The experimental investigation showed that the proposed strategy for pooling with replication OptReplica can reduce the number of tests more than up to 13 times comparing with individual testing strategy. The efficiency of the strategy depends on the pool size which varies depending on the incidence of the disease. If the ratio of positive tests is 10 or less per 1000 tests, then it is worth to use the maximal possible pool size. If the incidence is higher then lower pool sizes should be used, and in the case of the incidence of 50 cases per 1000 samples or larger, it is worth to consider using other strategies for pooling with replication or strategies with pooling without replication.

The efficiency of the proposed strategy OptReplica is notably better than the efficiency of the transposition based replication in the case of the same incidence. Smaller pools must be chosen for OptReplica when the incidence reaches 10–20 positive tests out of 1000. However, even when the incidence is low, choosing the right pool sizes OptReplica demonstrated notably better efficiency than the transposition based replication by the same incidence. The obtained results show that independent on the incidence of the disease OptReplica in average gives better efficiency than the transposition based replication if the right pool size is used: larger pools if the incidence is smaller and smaller pools, if the incidence is larger.

The proposed strategy OptReplica can be useful in situations where chance to detect a disease is low, e.g. testing of population of a region without known outbreaks of the virus or assumptions for high incidence, performing control tests for recovered patients, etc.

Due to specific allocation of samples and their replicas among pools OptReplica has limited pool size, which is 13 when testing population of 96 samples and 27 when testing 384 samples. On the other hand it should be reasonable taking into account other limitations for mixing samples.

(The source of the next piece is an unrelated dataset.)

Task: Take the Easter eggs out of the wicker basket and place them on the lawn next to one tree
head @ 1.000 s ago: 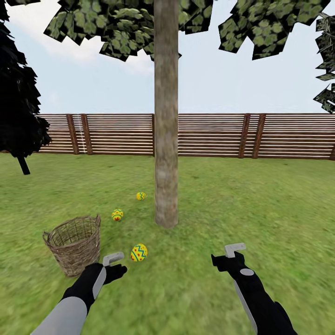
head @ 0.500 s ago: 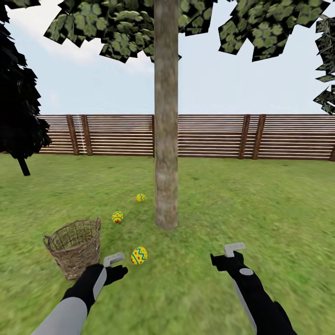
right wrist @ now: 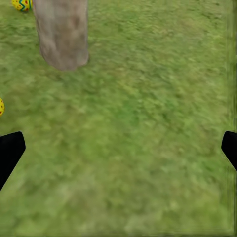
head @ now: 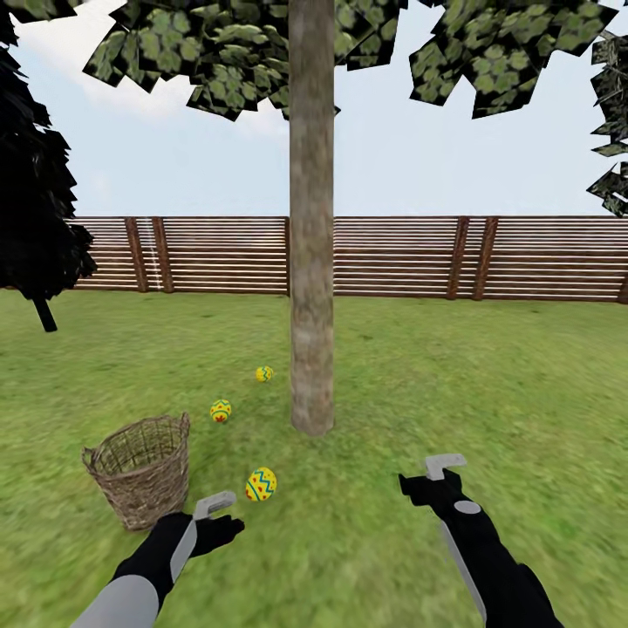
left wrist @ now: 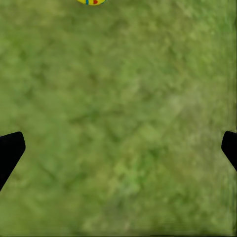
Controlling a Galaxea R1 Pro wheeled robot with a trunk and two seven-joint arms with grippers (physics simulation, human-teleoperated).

The proposed strategy suggests to perform individual testing of patients assigned to positive pools except occurrence of two positive pools. However, it is possible to identify infected individuals by analysing intersections of more than two positive pools. Such an improvement of the proposed strategy will be an object of our further research.

Conclusions

In this paper we proposed a testing scheme with pools and replication to detect patients positive to COVID-19. We provide examples on how to allocate patients in pools with a strategy that is optimal and minimizes the number of required tests. We show that for different levels of incidence, it is always possible to find a grouping of the patients that minimizes the number of tests. Our strategy outperforms other techniques, and can reduce the overall number of tests up to 13 times on average.